◆ Task
Every line below needs to be reproduced exactly.

::: Exercise data

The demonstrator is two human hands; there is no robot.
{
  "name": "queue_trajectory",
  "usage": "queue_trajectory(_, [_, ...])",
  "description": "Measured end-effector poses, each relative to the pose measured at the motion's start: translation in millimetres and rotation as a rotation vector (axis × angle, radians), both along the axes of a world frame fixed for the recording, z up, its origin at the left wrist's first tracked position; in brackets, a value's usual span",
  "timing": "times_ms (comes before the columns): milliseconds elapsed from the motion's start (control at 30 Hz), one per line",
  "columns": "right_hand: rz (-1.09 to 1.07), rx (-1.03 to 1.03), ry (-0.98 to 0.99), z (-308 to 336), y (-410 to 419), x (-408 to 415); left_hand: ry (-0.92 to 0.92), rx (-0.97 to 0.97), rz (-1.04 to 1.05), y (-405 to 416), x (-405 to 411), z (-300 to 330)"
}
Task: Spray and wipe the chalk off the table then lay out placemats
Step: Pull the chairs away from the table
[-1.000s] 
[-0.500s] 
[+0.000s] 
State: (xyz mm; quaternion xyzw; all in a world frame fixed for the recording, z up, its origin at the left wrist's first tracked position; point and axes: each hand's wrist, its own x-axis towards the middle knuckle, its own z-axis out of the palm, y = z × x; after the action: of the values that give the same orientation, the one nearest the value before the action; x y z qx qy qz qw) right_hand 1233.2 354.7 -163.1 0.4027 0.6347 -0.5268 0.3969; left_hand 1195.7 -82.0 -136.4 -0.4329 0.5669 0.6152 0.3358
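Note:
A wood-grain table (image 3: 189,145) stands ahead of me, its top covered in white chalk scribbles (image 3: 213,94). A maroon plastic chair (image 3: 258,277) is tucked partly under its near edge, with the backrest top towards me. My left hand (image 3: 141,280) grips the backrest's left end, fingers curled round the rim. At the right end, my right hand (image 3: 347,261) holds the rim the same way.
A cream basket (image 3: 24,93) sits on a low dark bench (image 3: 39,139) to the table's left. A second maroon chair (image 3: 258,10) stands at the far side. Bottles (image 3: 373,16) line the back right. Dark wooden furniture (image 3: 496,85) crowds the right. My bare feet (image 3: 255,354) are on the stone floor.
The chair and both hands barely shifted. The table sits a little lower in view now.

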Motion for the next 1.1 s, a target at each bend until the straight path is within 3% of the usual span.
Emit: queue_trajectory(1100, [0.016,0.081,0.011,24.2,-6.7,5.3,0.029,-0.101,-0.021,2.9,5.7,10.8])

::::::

◆ Response box
The demonstrator is two human hands; there is no robot.
{
  "name": "queue_trajectory",
  "usage": "queue_trajectory(_, [_, ...])",
  "description": "Measured end-effector poses, each relative to the pose measured at the motion's start: translation in millimetres and rotation as a rotation vector (axis × angle, radians), both along the axes of a world frame fixed for the recording, z up, its origin at the left wrist's first tracked position; in brackets, a value's usual span",
  "timing": "times_ms (comes before the columns): milliseconds elapsed from the motion's start (control at 30 Hz), one per line",
  "columns": "right_hand: rz (-1.09 to 1.07), rx (-1.03 to 1.03), ry (-0.98 to 0.99), z (-308 to 336), y (-410 to 419), x (-408 to 415); left_hand: ry (-0.92 to 0.92), rx (-0.97 to 0.97), rz (-1.04 to 1.05), y (-405 to 416), x (-405 to 411), z (-300 to 330)"
}
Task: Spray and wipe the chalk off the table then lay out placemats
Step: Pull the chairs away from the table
[-1.000s] 
[-0.500s] 
[+0.000s] 
State: (xyz mm; quaternion xyzw; all in a world frame fixed for the recording, z up, its origin at the left wrist's first tracked position; point and axes: each hand's wrist, its own x-axis towards the middle knuckle, its own z-axis out of the palm, y = z × x; after the action: of the values that give the same orientation, the one nearest the value before the action; x y z qx qy qz qw) right_hand 1233.2 354.7 -163.1 0.4027 0.6347 -0.5268 0.3969; left_hand 1195.7 -82.0 -136.4 -0.4329 0.5669 0.6152 0.3358
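Note:
A wood-grain table (image 3: 189,145) stands ahead of me, its top covered in white chalk scribbles (image 3: 213,94). A maroon plastic chair (image 3: 258,277) is tucked partly under its near edge, with the backrest top towards me. My left hand (image 3: 141,280) grips the backrest's left end, fingers curled round the rim. At the right end, my right hand (image 3: 347,261) holds the rim the same way.
A cream basket (image 3: 24,93) sits on a low dark bench (image 3: 39,139) to the table's left. A second maroon chair (image 3: 258,10) stands at the far side. Bottles (image 3: 373,16) line the back right. Dark wooden furniture (image 3: 496,85) crowds the right. My bare feet (image 3: 255,354) are on the stone floor.
The chair and both hands barely shifted. The table sits a little lower in view now.
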
Motion for the next 1.1 s, a target at each bend until the straight path is within 3% of the usual span.
Emit: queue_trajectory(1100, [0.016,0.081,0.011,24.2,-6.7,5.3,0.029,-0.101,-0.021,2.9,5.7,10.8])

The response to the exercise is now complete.